## Recorded data
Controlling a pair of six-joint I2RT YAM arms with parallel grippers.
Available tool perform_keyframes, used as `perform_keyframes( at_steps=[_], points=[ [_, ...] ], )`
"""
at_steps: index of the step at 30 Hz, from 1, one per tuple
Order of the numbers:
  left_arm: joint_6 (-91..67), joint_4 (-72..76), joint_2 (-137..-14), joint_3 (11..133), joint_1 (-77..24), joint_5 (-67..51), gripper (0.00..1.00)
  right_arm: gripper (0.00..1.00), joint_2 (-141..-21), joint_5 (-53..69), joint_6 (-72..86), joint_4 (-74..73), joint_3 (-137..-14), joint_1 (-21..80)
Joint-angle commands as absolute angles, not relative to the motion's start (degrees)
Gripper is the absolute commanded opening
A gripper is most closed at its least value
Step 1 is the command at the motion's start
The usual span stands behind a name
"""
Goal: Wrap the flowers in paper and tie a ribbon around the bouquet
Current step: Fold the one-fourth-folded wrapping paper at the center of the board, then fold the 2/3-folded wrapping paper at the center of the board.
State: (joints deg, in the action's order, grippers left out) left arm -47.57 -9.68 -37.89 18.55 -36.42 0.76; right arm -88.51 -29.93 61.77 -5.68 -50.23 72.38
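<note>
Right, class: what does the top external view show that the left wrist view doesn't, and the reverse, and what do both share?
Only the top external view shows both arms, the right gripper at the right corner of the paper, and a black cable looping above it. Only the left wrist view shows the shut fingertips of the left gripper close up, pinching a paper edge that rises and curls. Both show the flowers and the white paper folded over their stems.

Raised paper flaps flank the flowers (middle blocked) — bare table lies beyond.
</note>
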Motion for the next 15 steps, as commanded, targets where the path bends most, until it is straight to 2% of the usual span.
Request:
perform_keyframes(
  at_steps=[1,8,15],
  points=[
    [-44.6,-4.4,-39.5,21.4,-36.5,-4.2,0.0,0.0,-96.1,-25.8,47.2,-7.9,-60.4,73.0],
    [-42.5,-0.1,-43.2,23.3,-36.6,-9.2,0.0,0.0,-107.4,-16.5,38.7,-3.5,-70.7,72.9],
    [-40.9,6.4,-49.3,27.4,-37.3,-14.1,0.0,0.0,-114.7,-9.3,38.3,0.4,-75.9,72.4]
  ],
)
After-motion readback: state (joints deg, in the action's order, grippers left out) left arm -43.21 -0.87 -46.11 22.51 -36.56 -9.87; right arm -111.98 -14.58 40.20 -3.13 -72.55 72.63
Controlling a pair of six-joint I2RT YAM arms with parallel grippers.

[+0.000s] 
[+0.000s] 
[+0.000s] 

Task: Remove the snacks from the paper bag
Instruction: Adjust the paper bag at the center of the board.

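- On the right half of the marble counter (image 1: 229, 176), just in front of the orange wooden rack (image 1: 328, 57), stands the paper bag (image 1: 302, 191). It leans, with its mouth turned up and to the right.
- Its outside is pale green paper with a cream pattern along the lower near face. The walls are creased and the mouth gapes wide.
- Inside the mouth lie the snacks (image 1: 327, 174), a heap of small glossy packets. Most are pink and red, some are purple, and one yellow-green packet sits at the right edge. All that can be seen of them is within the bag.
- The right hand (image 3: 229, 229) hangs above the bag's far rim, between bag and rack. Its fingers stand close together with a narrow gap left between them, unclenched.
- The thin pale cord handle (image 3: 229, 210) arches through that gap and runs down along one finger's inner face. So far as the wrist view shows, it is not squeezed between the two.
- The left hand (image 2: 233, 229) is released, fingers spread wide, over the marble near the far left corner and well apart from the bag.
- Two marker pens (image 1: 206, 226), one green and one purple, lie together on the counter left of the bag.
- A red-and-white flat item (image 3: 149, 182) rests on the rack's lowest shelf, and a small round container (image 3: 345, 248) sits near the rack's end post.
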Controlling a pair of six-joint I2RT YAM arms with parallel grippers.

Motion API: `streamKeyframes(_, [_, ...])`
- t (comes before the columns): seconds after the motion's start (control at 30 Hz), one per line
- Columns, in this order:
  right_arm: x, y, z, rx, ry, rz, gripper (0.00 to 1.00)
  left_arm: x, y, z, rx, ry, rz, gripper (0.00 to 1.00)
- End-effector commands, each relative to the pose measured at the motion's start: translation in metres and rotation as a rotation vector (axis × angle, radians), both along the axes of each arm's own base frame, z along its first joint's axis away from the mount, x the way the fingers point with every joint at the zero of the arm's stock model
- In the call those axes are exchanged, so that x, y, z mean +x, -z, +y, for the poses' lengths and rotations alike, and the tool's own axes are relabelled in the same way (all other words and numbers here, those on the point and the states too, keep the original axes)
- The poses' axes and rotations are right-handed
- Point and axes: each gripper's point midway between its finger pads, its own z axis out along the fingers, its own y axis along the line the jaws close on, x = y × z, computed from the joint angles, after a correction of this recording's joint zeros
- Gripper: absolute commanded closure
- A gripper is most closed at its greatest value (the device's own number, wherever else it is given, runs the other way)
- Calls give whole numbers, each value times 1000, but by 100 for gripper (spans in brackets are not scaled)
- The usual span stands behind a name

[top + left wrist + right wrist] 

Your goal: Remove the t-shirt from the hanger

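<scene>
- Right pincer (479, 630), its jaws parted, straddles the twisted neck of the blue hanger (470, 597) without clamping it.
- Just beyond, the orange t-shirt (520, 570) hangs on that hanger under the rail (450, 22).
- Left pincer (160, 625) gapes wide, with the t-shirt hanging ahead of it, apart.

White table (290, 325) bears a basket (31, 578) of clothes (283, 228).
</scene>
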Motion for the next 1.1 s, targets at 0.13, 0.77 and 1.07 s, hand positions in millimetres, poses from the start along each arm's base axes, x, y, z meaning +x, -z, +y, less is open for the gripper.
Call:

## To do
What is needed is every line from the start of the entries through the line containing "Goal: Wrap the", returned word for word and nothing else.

## Reply to the task
Controlling a pair of six-joint I2RT YAM arms with parallel grippers.
Available tool perform_keyframes, used as `perform_keyframes( at_steps=[_], points=[ [_, ...] ], )`
"""
at_steps: index of the step at 30 Hz, from 1, one per tuple
Order of the numbers:
  left_arm: joint_6 (-91..67), joint_4 (-72..76), joint_2 (-137..-14), joint_3 (11..133), joint_1 (-77..24), joint_5 (-67..51), gripper (0.00..1.00)
  right_arm: gripper (0.00..1.00), joint_2 (-141..-21), joint_5 (-53..69), joint_6 (-72..86), joint_4 (-74..73), joint_3 (-137..-14), joint_1 (-21..80)
Joint-angle commands as absolute angles, not relative to the motion's start (degrees)
Gripper is the absolute commanded opening
A gripper is most closed at its least value
Step 1 is the command at the motion's start
The usual span stands behind a name
"""
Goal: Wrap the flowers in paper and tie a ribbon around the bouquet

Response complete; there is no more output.